● TASK PROMPT
Write out exactly the lines below that run from the one containing "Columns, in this" through the one containing "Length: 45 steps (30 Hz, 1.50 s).", both included, with no other lines.

● DATA
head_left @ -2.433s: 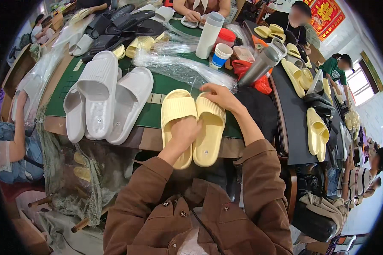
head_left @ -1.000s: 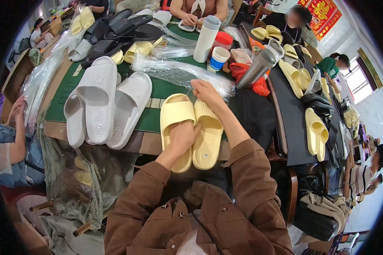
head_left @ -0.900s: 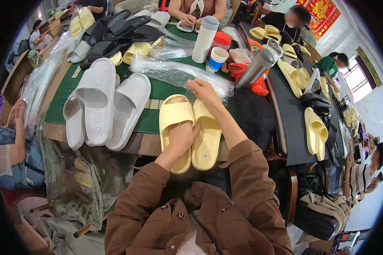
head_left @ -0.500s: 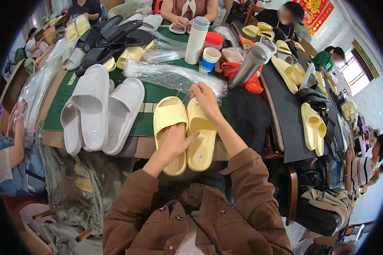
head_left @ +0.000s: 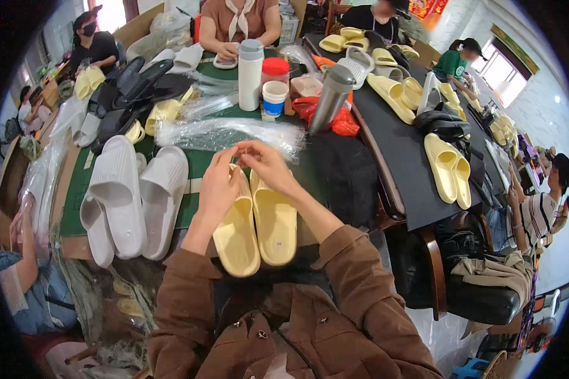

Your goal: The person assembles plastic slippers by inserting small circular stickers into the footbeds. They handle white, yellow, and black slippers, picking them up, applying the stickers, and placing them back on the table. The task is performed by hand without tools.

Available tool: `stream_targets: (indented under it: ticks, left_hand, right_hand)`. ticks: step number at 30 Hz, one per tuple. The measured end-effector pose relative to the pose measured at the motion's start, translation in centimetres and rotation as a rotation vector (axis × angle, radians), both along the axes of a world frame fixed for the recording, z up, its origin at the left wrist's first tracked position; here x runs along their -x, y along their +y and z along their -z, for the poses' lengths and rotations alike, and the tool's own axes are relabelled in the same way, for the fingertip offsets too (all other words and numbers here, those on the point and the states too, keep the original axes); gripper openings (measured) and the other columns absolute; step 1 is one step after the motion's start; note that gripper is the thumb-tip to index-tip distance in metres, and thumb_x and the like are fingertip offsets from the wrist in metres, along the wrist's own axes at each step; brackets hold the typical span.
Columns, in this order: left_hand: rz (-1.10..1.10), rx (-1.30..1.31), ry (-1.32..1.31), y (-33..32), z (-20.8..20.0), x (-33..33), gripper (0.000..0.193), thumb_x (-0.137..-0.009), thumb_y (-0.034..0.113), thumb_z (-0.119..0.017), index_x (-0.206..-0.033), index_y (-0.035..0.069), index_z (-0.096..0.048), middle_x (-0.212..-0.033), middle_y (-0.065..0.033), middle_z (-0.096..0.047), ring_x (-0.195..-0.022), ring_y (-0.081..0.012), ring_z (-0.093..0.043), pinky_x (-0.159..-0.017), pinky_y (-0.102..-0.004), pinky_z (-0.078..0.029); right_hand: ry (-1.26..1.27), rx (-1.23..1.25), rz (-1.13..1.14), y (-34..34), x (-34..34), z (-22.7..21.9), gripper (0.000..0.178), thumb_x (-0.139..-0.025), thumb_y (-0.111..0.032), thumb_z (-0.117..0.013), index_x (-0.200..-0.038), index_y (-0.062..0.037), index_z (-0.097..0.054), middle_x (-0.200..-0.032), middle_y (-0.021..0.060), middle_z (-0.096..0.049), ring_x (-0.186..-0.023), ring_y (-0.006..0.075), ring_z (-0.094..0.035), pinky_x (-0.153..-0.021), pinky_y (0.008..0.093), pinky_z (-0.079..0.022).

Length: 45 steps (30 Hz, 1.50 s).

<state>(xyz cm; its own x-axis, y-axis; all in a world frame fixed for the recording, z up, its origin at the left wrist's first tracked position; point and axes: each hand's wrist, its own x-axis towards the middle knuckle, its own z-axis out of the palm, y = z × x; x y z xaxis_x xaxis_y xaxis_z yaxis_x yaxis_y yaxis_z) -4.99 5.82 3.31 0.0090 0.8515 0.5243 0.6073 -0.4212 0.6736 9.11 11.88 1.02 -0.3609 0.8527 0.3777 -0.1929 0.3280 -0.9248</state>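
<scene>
A pair of pale yellow slide slippers [head_left: 278, 230] lies side by side at the table's near edge, soles down, toes pointing away from me. Over their toe ends my left hand [head_left: 216, 189] and my right hand [head_left: 267, 165] come together, fingertips almost meeting. Both have bent, pinched fingers; anything thin between them is too small to make out. My hands partly cover the slippers' straps. Just beyond lies a bundle of clear plastic strips [head_left: 234, 134]. Left of my hands, several grey slippers [head_left: 117, 202] lean together.
Behind the strips stand a white bottle [head_left: 250, 79], a red-lidded jar [head_left: 275, 69], a white-and-blue cup [head_left: 274, 100] and a steel tumbler [head_left: 330, 101] by a red bag [head_left: 344, 121]. Black slippers [head_left: 129, 85] pile up far left. A black-topped table [head_left: 417, 189] with yellow slippers adjoins right. Co-workers sit around.
My left hand has come out of the left yellow slipper and up to its toe end, meeting my right hand there. The view has shifted slightly.
</scene>
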Motion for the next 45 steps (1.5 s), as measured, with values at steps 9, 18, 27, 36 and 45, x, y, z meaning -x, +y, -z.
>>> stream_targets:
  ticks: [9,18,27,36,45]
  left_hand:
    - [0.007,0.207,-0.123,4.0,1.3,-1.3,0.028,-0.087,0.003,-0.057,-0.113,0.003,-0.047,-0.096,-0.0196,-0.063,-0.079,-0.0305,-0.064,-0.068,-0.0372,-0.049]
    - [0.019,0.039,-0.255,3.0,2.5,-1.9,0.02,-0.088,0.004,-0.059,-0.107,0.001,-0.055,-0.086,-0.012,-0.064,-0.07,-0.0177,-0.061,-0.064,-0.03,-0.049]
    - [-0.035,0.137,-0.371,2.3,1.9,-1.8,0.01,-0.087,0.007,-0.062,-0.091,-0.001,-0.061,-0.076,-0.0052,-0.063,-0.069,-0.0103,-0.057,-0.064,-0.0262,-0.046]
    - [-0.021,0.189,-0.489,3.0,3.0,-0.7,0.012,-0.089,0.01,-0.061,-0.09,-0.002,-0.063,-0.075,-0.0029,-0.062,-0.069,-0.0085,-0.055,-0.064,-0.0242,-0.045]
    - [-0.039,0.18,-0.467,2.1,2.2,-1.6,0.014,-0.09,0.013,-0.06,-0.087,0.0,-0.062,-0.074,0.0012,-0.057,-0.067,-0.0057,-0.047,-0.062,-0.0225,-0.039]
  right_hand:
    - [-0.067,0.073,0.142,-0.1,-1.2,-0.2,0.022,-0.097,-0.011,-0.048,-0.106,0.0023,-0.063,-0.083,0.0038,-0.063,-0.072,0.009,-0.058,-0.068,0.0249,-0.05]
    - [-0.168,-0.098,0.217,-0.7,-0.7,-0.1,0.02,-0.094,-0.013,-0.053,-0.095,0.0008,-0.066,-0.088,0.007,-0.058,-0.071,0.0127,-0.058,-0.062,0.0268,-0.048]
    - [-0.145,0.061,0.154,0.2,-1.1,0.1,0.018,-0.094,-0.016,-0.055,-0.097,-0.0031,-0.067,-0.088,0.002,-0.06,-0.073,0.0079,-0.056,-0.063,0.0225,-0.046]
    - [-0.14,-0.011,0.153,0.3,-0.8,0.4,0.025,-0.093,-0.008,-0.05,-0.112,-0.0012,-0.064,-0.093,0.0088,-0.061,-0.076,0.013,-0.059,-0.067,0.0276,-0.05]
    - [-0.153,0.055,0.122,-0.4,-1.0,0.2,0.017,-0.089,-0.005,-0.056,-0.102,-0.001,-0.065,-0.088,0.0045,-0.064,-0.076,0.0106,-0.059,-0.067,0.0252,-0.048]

● THE ANSWER
Columns, in this order: left_hand: rz (-1.10..1.10), rx (-1.30..1.31), ry (-1.32..1.31), y (-33..32), z (-20.8..20.0), x (-33..33), gripper (0.000..0.193), thumb_x (-0.137..-0.009), thumb_y (-0.034..0.113), thumb_z (-0.119..0.017), index_x (-0.206..-0.033), index_y (-0.035..0.069), index_z (-0.096..0.048), middle_x (-0.212..-0.033), middle_y (-0.065..0.033), middle_z (-0.096..0.047), ring_x (-0.195..-0.022), ring_y (-0.081..0.012), ring_z (-0.093..0.043), pinky_x (-0.159..-0.017), pinky_y (-0.102..-0.004), pinky_z (-0.078..0.029); right_hand: ry (-1.26..1.27), rx (-1.23..1.25), rz (-1.13..1.14), y (-34..34), x (-34..34), z (-22.7..21.9), gripper (0.000..0.178), thumb_x (-0.139..-0.025), thumb_y (-0.111..0.032), thumb_z (-0.117..0.013), index_x (-0.200..-0.038), index_y (-0.062..0.037), index_z (-0.097..0.054), middle_x (-0.200..-0.032), middle_y (-0.021..0.060), middle_z (-0.096..0.049), ring_x (-0.186..-0.023), ring_y (-0.006..0.075), ring_z (-0.094..0.035), pinky_x (-0.153..-0.021), pinky_y (0.008..0.093), pinky_z (-0.079..0.022).

Length: 45 steps (30 Hz, 1.50 s).

What the exercise asked for has been given in full.